The ordinance restricts all public and private gatherings with those who live outside of an individual’s home. The order does not, however, restrict faith-based services and protests, citing both as “constitutionally protected rights.” The county advises all residents to stay at home as much as possible and wear a mask when they leave their homes.

Additional measures include keeping the occupancy of nonessential retail stores, personal care services, and libraries at 20 percent; essential businesses like grocery stores can stay open with 35 percent maximum capacity. Businesses operating outdoors — including fitness centers, museum galleries, zoos, gardens, aquariums, batting cages, mini-golf, and go-kart racing — are all allowed 50 percent maximum occupancy.

The order keeps schools and daycares open as long as they adhere to reopening protocols.

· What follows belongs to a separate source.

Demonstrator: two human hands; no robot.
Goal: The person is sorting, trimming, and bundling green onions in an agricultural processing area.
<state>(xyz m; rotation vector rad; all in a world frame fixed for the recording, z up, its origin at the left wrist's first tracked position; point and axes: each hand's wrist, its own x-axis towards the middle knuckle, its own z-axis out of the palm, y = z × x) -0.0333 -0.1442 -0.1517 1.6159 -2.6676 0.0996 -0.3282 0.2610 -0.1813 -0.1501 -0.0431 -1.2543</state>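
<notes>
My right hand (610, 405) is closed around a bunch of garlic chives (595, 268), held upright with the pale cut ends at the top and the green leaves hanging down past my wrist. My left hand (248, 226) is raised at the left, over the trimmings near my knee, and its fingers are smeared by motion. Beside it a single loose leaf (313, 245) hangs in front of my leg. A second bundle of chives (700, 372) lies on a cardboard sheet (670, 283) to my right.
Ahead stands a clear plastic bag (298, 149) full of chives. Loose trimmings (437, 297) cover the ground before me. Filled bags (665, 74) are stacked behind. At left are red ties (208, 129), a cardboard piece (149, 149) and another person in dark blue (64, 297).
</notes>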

If facilities experience an outbreak of three or more cases over a two week period, then they are required to close for two weeks.

“We know we are asking a lot from so many who have been sacrificing for months on end, and we hope that L.A. County residents continue following Public Health safety measures that we know can slow the spread,” Dr. Barbara Ferrer, director of the Los Angeles County Department of Public Health, reports NPR. “Acting with collective urgency right now is essential if we want to put a stop to this surge.”

Reactions to the new orders remain mixed, with some people taking to Twitter to voice their support — or frustration. Twitter user Michael J. Fell called the restrictions “tyrannical abuse,” while another decried mask mandates and shutdowns. Others praised the move.

Last week, Pfizer and its partner, BioNTech, asked the Food and Drug Administration to grant an emergency use authorization for its COVID-19 vaccine — medicine which has been found 95 percent effective in clinical trials. An additional vaccine from the biotech company Moderna is expected to be submitted for emergency authorization in the coming weeks.

Those first vaccines, however, are set aside for frontline healthcare workers and those most at risk such as the elderly.